- _Problem_
Below are lines of data; restate word for word those running from the line containing "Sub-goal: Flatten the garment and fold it" to the line containing "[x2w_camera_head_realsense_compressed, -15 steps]", inclusive, and no others.
▽
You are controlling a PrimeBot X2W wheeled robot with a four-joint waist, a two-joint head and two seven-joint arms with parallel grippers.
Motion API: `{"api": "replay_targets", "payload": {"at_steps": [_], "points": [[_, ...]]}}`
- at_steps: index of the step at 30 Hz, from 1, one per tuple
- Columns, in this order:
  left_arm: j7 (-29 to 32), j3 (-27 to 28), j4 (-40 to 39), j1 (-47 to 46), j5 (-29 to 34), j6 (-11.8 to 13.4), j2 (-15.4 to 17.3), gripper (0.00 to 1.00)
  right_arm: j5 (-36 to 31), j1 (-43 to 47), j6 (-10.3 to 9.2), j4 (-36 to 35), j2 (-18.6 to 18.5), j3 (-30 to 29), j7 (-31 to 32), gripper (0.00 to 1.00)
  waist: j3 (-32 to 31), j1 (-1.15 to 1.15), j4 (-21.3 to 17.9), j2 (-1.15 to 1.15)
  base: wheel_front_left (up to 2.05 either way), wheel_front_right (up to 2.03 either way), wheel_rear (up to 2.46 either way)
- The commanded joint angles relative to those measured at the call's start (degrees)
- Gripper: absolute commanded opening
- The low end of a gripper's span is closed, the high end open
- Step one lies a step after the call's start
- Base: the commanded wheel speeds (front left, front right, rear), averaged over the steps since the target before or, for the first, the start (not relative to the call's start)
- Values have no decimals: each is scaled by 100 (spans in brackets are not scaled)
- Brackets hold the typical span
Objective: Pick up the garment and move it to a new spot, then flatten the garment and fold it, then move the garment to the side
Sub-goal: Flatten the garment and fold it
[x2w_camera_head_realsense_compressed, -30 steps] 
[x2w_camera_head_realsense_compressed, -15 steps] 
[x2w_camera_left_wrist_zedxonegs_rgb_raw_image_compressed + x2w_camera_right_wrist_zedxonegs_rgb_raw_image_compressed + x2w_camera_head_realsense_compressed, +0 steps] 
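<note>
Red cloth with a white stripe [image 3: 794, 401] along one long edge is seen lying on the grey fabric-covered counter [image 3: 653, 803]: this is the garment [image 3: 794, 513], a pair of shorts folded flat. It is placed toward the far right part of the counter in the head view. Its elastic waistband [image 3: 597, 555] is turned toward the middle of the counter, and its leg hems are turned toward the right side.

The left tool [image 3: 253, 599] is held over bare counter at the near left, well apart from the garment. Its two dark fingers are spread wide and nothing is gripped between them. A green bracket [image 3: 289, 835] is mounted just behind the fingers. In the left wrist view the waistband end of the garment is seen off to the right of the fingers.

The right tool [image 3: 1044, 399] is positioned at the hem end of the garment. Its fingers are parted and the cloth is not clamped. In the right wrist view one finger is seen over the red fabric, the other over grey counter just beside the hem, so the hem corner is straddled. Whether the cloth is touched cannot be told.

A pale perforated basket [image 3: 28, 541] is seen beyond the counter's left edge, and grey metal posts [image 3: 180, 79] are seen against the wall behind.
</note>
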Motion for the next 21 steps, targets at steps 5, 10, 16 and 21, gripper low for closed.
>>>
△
- _Solution for this problem_
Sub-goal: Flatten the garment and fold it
[x2w_camera_head_realsense_compressed, -30 steps] 
[x2w_camera_head_realsense_compressed, -15 steps] 

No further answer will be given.